Personal information
- Full name: Hector McDonald Gilfillan
- Date of birth: 26 February 1903
- Place of birth: Winlaton, County Durham, England
- Date of death: q2 1970
- Place of death: County Durham, England
- Height: 5 ft 8 in (1.73 m)
- Position(s): Outside left

Senior career*
- Years: Team / Apps / (Gls)
- 19??–1927: Workington
- 1927–1928: Darlington / 7 / (0)

= Hector Gilfillan =

English footballer

Hector McDonald Gilfillan (26 February 1903 – q2 1970) was an English footballer who played as an outside left in the Football League for Darlington and in non-league football for Workington.

==Life and career==
Gilfillan was born in Winlaton, County Durham, at the time of the 1911 census, youngest child of John Gilfillan and his wife Ann, who kept the Old House Inn in Winlaton.

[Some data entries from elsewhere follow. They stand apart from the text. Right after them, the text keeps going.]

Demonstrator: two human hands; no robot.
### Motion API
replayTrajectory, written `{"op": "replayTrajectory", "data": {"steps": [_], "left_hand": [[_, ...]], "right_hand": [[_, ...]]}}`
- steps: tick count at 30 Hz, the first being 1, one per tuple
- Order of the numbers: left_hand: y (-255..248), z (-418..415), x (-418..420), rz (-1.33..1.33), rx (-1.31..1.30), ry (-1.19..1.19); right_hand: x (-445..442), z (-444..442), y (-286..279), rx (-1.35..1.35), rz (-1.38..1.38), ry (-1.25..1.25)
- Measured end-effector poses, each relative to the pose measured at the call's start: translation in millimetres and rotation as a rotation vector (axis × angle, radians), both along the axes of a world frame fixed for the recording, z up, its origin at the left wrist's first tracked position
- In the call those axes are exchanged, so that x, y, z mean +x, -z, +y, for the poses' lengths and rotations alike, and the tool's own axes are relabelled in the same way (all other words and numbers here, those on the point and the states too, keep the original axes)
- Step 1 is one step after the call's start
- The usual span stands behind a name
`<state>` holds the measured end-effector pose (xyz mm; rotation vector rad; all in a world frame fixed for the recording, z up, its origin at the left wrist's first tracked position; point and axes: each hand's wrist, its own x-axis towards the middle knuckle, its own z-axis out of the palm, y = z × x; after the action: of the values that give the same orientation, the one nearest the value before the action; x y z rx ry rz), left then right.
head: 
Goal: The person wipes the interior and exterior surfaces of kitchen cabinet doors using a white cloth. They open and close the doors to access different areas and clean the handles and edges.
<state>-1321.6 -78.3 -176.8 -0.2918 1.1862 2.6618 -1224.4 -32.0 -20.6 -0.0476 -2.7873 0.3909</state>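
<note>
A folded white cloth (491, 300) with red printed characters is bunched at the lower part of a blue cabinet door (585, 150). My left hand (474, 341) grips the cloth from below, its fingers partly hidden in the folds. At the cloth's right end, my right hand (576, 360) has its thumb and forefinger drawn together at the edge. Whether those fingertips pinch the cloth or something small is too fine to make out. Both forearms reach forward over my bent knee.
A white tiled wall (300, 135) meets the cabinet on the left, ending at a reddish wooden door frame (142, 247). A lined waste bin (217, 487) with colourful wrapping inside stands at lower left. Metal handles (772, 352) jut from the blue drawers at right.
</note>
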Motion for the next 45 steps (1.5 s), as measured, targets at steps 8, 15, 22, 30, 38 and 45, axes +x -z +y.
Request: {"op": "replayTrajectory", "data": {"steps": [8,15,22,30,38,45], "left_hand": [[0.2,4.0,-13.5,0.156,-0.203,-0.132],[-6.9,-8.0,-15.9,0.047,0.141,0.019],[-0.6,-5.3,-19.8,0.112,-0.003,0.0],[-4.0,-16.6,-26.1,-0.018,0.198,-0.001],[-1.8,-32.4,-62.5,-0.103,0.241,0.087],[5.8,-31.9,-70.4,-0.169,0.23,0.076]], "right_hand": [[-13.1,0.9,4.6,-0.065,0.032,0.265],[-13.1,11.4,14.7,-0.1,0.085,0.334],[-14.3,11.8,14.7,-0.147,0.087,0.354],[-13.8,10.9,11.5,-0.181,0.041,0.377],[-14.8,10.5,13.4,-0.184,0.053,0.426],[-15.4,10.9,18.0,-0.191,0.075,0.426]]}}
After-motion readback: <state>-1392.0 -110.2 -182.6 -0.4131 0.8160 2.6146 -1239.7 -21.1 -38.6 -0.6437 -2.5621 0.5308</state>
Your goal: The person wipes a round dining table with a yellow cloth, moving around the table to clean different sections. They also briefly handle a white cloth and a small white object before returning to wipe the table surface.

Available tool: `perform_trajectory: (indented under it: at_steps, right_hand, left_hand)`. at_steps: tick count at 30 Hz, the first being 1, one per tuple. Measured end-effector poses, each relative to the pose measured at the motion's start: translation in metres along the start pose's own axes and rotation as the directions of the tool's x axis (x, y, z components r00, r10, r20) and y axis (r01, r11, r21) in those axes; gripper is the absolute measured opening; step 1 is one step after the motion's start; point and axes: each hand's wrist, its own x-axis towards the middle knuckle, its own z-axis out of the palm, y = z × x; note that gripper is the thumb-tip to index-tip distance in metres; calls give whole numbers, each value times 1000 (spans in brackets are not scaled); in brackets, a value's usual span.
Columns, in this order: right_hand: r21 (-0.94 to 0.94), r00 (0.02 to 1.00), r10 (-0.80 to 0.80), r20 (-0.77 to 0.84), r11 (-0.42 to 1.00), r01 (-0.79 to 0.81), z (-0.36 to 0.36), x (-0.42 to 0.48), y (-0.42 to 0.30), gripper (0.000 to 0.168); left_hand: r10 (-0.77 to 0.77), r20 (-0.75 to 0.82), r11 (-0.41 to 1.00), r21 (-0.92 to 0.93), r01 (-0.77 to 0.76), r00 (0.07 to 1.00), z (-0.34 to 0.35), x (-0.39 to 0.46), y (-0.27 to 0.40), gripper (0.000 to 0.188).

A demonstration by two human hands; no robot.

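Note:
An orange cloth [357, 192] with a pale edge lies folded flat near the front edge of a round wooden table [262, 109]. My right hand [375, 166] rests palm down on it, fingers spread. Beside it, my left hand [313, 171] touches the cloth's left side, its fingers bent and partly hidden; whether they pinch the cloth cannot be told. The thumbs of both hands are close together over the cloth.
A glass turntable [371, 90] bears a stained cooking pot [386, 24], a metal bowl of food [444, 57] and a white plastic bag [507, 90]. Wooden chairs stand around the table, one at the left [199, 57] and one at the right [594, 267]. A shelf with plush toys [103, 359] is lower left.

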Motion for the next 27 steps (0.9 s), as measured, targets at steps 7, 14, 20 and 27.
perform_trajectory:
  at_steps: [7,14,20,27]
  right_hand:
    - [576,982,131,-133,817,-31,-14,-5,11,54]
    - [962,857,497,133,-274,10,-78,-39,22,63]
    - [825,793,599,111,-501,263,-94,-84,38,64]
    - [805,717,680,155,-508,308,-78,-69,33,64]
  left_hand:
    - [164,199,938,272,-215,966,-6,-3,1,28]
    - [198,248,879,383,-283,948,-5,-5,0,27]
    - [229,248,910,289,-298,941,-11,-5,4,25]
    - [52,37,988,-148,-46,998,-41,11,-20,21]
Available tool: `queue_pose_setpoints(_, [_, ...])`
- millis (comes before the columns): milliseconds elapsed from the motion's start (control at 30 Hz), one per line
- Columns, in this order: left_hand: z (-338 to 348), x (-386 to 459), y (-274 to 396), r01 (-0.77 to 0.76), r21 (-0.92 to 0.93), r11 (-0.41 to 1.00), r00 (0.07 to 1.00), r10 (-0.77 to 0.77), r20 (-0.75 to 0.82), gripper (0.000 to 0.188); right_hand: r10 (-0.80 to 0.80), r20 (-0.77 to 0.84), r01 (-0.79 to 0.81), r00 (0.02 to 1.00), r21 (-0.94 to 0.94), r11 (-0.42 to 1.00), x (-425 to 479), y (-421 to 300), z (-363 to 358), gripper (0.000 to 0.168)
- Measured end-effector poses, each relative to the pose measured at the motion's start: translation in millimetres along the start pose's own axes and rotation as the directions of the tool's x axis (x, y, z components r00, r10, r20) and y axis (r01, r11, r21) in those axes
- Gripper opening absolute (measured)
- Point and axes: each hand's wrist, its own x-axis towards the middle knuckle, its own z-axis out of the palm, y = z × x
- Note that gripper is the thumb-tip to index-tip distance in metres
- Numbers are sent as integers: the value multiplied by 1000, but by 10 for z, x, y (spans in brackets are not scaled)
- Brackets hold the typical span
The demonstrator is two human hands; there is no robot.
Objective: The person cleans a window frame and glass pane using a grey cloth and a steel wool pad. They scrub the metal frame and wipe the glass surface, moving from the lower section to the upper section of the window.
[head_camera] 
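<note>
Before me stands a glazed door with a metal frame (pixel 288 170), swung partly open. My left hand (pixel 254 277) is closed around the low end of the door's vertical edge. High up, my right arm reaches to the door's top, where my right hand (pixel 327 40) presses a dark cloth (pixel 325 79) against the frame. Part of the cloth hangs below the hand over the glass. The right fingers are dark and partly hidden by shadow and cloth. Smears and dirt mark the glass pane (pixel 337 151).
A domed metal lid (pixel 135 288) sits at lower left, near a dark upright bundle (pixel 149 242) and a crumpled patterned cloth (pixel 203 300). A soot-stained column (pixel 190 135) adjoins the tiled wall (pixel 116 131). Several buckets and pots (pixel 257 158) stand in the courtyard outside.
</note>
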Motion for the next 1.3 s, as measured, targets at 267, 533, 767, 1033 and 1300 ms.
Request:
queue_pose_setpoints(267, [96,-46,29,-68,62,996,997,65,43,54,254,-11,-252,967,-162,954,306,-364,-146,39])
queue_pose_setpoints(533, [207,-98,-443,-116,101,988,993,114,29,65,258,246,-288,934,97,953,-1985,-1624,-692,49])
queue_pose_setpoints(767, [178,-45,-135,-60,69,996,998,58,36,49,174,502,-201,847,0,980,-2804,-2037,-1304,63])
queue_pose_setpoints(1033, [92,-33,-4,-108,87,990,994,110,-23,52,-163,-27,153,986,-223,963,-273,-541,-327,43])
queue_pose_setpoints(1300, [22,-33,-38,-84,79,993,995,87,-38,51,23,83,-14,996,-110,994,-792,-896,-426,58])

By early in the 1925–26 season, Gilfillan was playing for Workington in the North Eastern League, scoring against Scotswood and twice against Hartlepools United reserves. In March 1926, he was a reserve for the Northern Counties team selected for a match against a Football Association eleven. The following season, he opened the scoring in Workington's first-round FA Cup match against Crook Town, but his team's overly casual attitude allowed the visitors to make a winning comeback.

Gilfillan signed for Third Division club Darlington in July 1927. He went straight into the first team for the opening match of the season, and kept his place for the next few matches, but played only seven times before leaving the club.

Gilfillan died in County Durham in 1970 at the age of 67. (Note: Gilfillan's death was registered in the second quarter of 1970 in the Durham North Eastern registration district, which covered Boldon, Heworth, Hebburn and Jarrow.)